Atovaquone-induced therapeutic rewiring of melanoma metabolism

Melanoma continues to be the deadliest form of skin cancer, emphasizing the need for new therapeutic strategies. Targeting tumor metabolism, particularly oxidative phosphorylation (OXPHOS) has emerged as a promising approach due its role in melanoma tumor survival, metastasis, and treatment resistance. In this study, we investigate the metabolic and antitumor effects of atovaquone, an FDA-approved and safe OXPHOS inhibitor that has not been previously tested in melanoma. We show that atovaquone rapidly and effectively inhibits OXPHOS and impairs glycolysis in melanoma, leading to metabolic reprogramming observed via metabolic imaging and marked depletion in energy (ATP) stores. Atovaquone also induces oxidative stress, evidenced by increased reactive oxygen species levels, DNA damage, and upregulation of antioxidant proteins.
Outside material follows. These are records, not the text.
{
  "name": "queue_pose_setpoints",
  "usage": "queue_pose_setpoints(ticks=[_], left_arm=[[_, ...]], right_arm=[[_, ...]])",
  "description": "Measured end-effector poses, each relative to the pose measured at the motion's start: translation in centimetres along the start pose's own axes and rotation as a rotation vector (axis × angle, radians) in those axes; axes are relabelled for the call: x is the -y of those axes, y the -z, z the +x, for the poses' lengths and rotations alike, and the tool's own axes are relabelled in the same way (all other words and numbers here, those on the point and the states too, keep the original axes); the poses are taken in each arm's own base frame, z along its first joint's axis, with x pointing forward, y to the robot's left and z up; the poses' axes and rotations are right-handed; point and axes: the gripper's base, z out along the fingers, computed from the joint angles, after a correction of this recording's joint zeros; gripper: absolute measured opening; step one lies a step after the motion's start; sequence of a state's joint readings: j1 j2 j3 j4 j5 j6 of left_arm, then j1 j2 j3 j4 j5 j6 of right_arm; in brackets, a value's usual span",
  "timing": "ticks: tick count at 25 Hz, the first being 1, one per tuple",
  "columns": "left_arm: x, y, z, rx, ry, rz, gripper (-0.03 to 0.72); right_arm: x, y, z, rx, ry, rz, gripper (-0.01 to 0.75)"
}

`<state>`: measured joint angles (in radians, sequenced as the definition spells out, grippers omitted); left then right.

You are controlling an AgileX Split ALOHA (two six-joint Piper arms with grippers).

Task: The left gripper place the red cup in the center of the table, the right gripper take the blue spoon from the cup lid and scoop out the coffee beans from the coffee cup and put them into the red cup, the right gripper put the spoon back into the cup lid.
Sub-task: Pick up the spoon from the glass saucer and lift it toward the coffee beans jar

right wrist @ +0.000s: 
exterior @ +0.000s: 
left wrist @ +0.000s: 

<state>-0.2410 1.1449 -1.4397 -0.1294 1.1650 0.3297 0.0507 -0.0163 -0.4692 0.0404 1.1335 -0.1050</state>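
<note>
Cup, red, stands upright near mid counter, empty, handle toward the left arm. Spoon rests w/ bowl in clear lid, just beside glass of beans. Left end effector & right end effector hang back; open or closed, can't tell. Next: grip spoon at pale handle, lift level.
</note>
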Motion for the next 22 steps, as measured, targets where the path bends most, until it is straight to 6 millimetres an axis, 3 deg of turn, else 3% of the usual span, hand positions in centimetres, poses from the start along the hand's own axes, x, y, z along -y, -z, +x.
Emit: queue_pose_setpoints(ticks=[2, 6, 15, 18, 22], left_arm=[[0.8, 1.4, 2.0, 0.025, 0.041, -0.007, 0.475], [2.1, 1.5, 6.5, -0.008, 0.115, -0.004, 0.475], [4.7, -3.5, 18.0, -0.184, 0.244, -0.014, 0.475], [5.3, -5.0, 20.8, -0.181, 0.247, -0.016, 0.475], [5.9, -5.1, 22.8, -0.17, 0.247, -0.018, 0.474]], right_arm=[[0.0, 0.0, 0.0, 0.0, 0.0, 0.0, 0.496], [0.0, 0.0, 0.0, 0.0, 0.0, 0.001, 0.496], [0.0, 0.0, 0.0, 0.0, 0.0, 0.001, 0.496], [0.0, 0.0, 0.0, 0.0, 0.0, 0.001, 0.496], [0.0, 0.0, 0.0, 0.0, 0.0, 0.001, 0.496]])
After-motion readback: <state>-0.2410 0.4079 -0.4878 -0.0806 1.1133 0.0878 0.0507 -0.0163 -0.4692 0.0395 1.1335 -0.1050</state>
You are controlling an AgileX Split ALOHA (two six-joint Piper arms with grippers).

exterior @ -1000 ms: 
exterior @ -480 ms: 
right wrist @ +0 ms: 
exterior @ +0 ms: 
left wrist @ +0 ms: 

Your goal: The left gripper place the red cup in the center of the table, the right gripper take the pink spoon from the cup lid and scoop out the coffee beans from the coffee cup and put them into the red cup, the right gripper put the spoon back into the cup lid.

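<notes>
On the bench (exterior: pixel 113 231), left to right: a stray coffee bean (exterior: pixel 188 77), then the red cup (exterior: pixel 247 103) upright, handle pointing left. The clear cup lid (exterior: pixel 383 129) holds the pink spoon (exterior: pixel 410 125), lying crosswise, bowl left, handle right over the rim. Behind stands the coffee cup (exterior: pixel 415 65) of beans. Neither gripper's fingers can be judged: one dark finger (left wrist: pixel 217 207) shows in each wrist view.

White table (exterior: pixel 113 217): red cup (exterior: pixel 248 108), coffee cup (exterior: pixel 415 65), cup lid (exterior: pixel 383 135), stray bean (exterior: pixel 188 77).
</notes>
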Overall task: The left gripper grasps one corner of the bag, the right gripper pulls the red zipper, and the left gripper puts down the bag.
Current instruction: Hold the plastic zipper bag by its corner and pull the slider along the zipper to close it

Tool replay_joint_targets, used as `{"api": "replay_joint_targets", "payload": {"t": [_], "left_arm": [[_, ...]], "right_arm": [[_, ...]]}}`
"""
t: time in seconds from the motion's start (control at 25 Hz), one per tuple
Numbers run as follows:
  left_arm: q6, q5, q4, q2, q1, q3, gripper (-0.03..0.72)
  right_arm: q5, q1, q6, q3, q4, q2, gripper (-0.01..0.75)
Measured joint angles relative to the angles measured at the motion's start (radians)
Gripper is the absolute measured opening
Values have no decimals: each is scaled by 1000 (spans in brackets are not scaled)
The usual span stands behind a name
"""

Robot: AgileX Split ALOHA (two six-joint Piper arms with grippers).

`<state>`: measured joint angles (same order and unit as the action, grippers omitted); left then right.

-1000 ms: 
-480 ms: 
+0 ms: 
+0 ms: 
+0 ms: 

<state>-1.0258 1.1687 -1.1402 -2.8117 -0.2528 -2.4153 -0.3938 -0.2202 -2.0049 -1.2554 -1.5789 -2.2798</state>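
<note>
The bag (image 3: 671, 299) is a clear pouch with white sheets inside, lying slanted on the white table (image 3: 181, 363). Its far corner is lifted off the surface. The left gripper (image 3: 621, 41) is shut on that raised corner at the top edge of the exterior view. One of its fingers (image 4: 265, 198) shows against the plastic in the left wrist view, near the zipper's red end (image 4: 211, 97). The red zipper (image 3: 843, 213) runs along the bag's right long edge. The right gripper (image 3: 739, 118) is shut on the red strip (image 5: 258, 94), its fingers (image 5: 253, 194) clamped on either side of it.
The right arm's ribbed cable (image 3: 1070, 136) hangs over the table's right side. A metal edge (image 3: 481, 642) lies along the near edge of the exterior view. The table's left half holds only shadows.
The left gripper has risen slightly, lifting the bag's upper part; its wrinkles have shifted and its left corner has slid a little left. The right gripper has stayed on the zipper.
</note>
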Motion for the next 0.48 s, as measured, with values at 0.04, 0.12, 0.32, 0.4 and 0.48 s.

Moreover, atovaquone reduced melanoma cell viability and migration in vitro , and slowed tumor growth in vivo . Notably, these effects were observed in both BRAF -wild-type and mutant melanoma models, suggesting its potential as an effective treatment across different subtypes. Our study identifies atovaquone as a metabolic disruptor with antitumor activity against melanoma, supporting further investigation as a repurposed therapeutic strategy.